Erdogan: we are going through an extremely sensitive process.

Reuters/Istanbul

Prime Minister Recep Tayyip Erdogan has accused Kurdish politicians of trying to sabotage talks to end a 28-year-old insurrection, lamenting the absence of Turkish flags during a mass rally to mark a ceasefire by Kurdish rebels.

Jailed rebel leader Abdullah Ocalan ordered his fighters to cease fire and withdraw from Turkey in a letter read to hundreds of thousands in the city of Diyarbakir in the mainly Kurdish southeast on Thursday. Kurdish red-yellow-green flags and banners displaying Ocalan’s face dominated the crowd.

The Kurdistan Workers Party (PKK) led by Ocalan, imprisoned since 1999 on a prison island, had originally demanded a fully independent Kurdish state.

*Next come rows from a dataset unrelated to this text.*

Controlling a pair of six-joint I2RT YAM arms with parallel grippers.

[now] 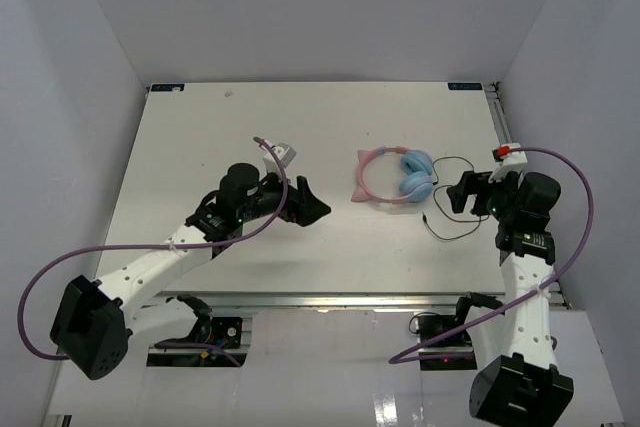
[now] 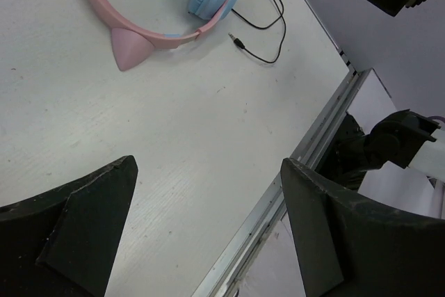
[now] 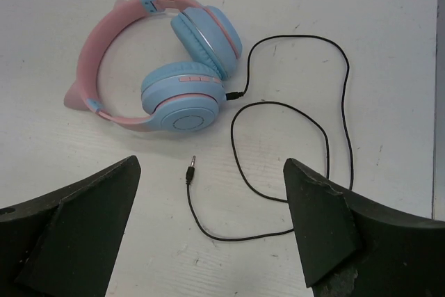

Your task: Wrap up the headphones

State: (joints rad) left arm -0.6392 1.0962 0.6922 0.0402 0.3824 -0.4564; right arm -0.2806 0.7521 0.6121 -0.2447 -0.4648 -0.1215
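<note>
Both agape: left gripper (image 1: pixel 314 198), right gripper (image 1: pixel 456 194) (facing headphones (image 1: pixel 417 184)).

Headphones (image 1: pixel 414 179): headband (image 3: pixel 87 60) pink, cat ears same pink; ear cups (image 3: pixel 184 99) light blue, nearer cup with thin pink ring and pink strip. Thin cable (image 3: pixel 299 35) black, plug (image 3: pixel 191 168) tip silver. Table (image 1: pixel 200 137) off-white, faint grey specks and scuffs. Left gripper (image 1: pixel 305 204) and right gripper (image 1: pixel 462 194) plain matte black. Arms (image 1: pixel 150 267) white with black joints. Thick robot cables (image 1: pixel 590 217) purple. Small red part (image 1: pixel 510 152) on right wrist. Walls (image 1: pixel 300 7) pale grey, unpatterned.
</note>
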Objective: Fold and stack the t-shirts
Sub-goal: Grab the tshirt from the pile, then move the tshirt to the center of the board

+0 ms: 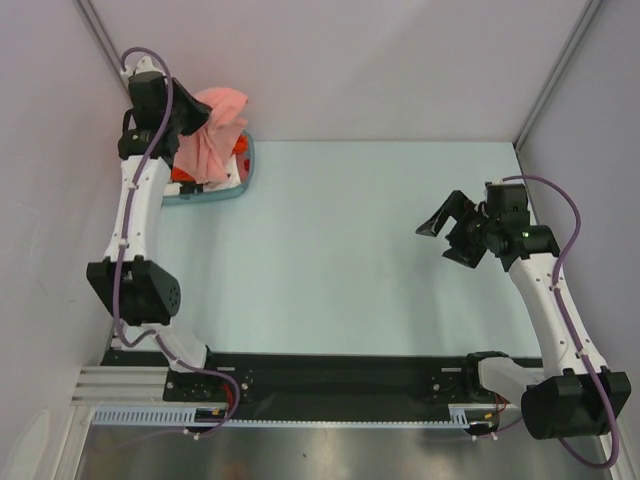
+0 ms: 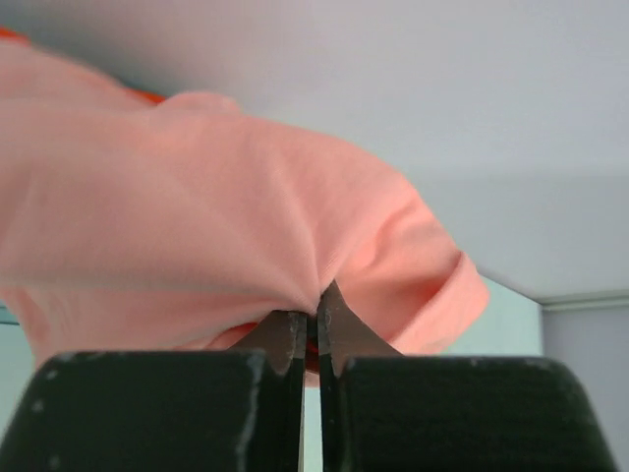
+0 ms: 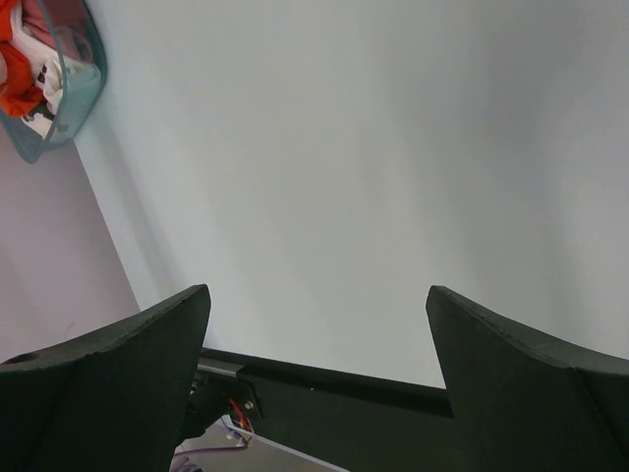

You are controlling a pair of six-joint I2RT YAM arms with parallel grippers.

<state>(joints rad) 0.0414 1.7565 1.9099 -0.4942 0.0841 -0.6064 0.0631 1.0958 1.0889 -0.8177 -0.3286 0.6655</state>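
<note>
My left gripper (image 1: pixel 200 122) is shut on the salmon-pink t-shirt (image 1: pixel 212 135) and holds it bunched up above the teal basket (image 1: pixel 243 175) at the far left. In the left wrist view the pink cloth (image 2: pixel 216 226) fills the frame, pinched between the closed fingertips (image 2: pixel 313 320). An orange shirt (image 1: pixel 184 178) and a white one show in the basket; both also show in the right wrist view, orange (image 3: pixel 18 87) and white (image 3: pixel 57 79). My right gripper (image 1: pixel 448 235) is open and empty, raised over the right side of the table (image 1: pixel 350 250).
The teal basket (image 3: pixel 69 113) sits at the table's far left corner against the wall. White walls close in the left, back and right sides. A black rail (image 1: pixel 340 375) runs along the near edge between the arm bases.
</note>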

However, it has moderated its declared demands to political autonomy and broad cultural freedom within Turkey.

Erdogan, taking a big political gamble in pushing talks with Ocalan, must avoid stirring fears among conservatives that any deal with the PKK could lead to the breakup of Turkey.

“We are going through an extremely sensitive process vulnerable to provocations,” Erdogan told a meeting of his ruling AK Party officials in the capital Ankara.

“The absence of our star and crescent flag in Diyarbakir was a provocation designed to sabotage the process,” Erdogan said, accusing organisers of the celebrations of “insincerity”. “Today is the day for unity, togetherness and fraternity.”

The mass rally was organised largely by local Kurdish politicians and officials of a Kurdish political party represented in the national parliament – figures whose co-operation he will need to press the peace process.

Ocalan, in talks with government representatives since October, ordered his fighters to withdraw to their bases in the mountains of northern Iraq; but he has set no timetable.

Asked by reporters if he aimed to complete the process this year, Erdogan said: “That is our target. 2014 will then be a healthy election year.”

The Kurdish conflict has killed 40,000 people, opened Turkey to accusations of human rights abuses, undermined its ambitions to play a greater role on the world stage and consigned its southeast to poverty. For its part, the PKK is regarded by the US, European Union and Turkey as a terrorist group.

Ending Turkey’s most intractable conflict would cement Erdogan’s reputation as the country’s strongest leader since Mustafa Kemal Ataturk, who founded the modern republic on the ruins of the Ottoman Empire, and could land him Kurdish support for his ultimate ambition – taking power as a new executive president in elections next year.